*Action item*: Print all the records exactly, please.

[[ The records, beginning ]]

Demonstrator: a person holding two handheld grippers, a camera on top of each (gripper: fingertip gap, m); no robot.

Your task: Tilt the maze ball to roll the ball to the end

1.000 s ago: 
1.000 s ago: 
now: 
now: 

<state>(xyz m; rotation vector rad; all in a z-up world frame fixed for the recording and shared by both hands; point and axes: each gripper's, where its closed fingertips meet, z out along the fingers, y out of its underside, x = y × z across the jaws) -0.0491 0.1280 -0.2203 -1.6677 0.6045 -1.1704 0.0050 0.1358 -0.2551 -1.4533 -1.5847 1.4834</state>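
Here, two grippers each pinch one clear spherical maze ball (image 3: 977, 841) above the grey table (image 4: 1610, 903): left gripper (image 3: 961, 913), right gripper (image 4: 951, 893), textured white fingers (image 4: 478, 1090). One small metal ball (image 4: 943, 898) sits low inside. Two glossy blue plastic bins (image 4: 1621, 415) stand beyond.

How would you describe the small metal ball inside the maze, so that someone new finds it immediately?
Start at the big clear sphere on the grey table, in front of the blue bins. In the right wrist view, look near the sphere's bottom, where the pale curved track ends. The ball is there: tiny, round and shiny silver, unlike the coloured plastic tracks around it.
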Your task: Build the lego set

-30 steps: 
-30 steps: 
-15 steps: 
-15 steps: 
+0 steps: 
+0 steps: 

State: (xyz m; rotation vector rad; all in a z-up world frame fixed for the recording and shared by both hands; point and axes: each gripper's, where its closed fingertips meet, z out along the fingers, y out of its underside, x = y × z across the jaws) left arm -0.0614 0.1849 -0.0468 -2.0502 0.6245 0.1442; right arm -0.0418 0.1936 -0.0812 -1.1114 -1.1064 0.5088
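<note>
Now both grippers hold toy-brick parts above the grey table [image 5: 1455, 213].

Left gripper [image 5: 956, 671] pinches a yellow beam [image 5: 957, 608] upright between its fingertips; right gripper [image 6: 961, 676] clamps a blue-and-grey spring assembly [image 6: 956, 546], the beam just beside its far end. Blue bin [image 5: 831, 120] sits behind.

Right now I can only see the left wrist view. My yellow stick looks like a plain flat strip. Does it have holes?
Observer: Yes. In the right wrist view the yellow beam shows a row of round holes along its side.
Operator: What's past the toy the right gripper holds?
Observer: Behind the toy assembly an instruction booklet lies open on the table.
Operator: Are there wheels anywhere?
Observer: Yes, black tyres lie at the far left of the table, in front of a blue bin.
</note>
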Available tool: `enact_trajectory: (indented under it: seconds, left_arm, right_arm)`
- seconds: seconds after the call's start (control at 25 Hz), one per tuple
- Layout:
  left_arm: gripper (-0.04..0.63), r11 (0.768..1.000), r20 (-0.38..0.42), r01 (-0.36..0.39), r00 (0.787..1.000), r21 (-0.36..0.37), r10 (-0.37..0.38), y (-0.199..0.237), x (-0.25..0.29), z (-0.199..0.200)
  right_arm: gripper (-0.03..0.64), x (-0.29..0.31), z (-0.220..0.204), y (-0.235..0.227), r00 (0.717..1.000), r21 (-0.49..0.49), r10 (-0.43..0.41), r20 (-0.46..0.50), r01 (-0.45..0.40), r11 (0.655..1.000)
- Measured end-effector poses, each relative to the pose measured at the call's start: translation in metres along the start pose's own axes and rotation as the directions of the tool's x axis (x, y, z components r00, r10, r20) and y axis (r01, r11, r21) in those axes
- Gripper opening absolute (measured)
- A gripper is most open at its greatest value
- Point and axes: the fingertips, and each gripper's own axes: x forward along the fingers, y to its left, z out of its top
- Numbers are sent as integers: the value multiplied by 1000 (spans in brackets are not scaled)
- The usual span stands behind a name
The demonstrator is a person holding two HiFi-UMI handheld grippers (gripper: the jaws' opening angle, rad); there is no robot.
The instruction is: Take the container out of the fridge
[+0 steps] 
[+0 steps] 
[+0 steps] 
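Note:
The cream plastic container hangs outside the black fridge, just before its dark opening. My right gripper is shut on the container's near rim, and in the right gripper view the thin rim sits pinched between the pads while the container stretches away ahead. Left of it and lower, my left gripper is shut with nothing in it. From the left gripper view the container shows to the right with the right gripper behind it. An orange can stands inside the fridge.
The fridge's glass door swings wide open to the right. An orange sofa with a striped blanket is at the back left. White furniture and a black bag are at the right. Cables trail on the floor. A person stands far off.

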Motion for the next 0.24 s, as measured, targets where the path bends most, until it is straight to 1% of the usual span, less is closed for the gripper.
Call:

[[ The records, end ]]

*Your response*:
Demonstrator: a person holding two handheld grippers, a camera on top of each (gripper: fingertip gap, m); no robot.

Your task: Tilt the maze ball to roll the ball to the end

1.000 s ago: 
1.000 s ago: 
now: 
now: 

<state>(xyz m; rotation vector rad; all in a z-up world frame fixed for the recording and shared by both hands; point and axes: each gripper's, where its closed fingertips meet, z out along the fingers, y out of its underside, x = y × z across the jaws) -0.0491 0.1280 -0.2203 -1.6677 0.6045 -1.1704 0.0050 0.1358 -0.2551 -1.4533 -1.5847 1.4834</state>
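Here, two grippers each pinch one clear spherical maze ball (image 3: 977, 841) above the grey table (image 4: 1610, 903): left gripper (image 3: 961, 913), right gripper (image 4: 951, 893), textured white fingers (image 4: 478, 1090). One small metal ball (image 4: 943, 898) sits low inside. Two glossy blue plastic bins (image 4: 1621, 415) stand beyond.

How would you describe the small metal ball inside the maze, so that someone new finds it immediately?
Start at the big clear sphere on the grey table, in front of the blue bins. In the right wrist view, look near the sphere's bottom, where the pale curved track ends. The ball is there: tiny, round and shiny silver, unlike the coloured plastic tracks around it.
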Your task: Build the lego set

-30 steps: 
-30 steps: 
-15 steps: 
-15 steps: 
+0 steps: 
+0 steps: 

State: (xyz m; rotation vector rad; all in a z-up world frame fixed for the recording and shared by both hands; point and axes: each gripper's, where its closed fingertips meet, z out along the fingers, y out of its underside, x = y × z across the jaws) left arm -0.0614 0.1849 -0.0468 -2.0502 0.6245 0.1442; right arm -0.0418 0.1936 -0.0812 -1.1114 -1.1064 0.5088
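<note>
Now both grippers hold toy-brick parts above the grey table [image 5: 1455, 213].

Left gripper [image 5: 956, 671] pinches a yellow beam [image 5: 957, 608] upright between its fingertips; right gripper [image 6: 961, 676] clamps a blue-and-grey spring assembly [image 6: 956, 546], the beam just beside its far end. Blue bin [image 5: 831, 120] sits behind.

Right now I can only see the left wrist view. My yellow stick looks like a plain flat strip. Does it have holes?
Observer: Yes. In the right wrist view the yellow beam shows a row of round holes along its side.
Operator: What's past the toy the right gripper holds?
Observer: Behind the toy assembly an instruction booklet lies open on the table.
Operator: Are there wheels anywhere?
Observer: Yes, black tyres lie at the far left of the table, in front of a blue bin.
</note>
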Available tool: `enact_trajectory: (indented under it: seconds, left_arm, right_arm)`
- seconds: seconds after the call's start (control at 25 Hz), one per tuple
- Layout:
  left_arm: gripper (-0.04..0.63), r11 (0.768..1.000), r20 (-0.38..0.42), r01 (-0.36..0.39), r00 (0.787..1.000), r21 (-0.36..0.37), r10 (-0.37..0.38), y (-0.199..0.237), x (-0.25..0.29), z (-0.199..0.200)
  right_arm: gripper (-0.03..0.64), x (-0.29..0.31), z (-0.220..0.204), y (-0.235..0.227), r00 (0.717..1.000), r21 (-0.49..0.49), r10 (-0.43..0.41), r20 (-0.46..0.50), r01 (-0.45..0.40), r11 (0.655..1.000)
- Measured end-effector poses, each relative to the pose measured at the call's start: translation in metres along the start pose's own axes and rotation as the directions of the tool's x axis (x, y, z components r00, r10, r20) and y axis (r01, r11, r21) in those axes
- Gripper opening absolute (measured)
- A gripper is most open at its greatest value
- Point and axes: the fingertips, and each gripper's own axes: x forward along the fingers, y to its left, z out of its top
- Numbers are sent as integers: the value multiplied by 1000 (spans in brackets are not scaled)
- The usual span stands behind a name
The demonstrator is a person holding two HiFi-UMI handheld grippers (gripper: the jaws' opening angle, rad); there is no robot.
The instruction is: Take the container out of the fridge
[+0 steps] 
[+0 steps] 
[+0 steps] 
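Note:
The cream plastic container hangs outside the black fridge, just before its dark opening. My right gripper is shut on the container's near rim, and in the right gripper view the thin rim sits pinched between the pads while the container stretches away ahead. Left of it and lower, my left gripper is shut with nothing in it. From the left gripper view the container shows to the right with the right gripper behind it. An orange can stands inside the fridge.
The fridge's glass door swings wide open to the right. An orange sofa with a striped blanket is at the back left. White furniture and a black bag are at the right. Cables trail on the floor. A person stands far off.
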
Motion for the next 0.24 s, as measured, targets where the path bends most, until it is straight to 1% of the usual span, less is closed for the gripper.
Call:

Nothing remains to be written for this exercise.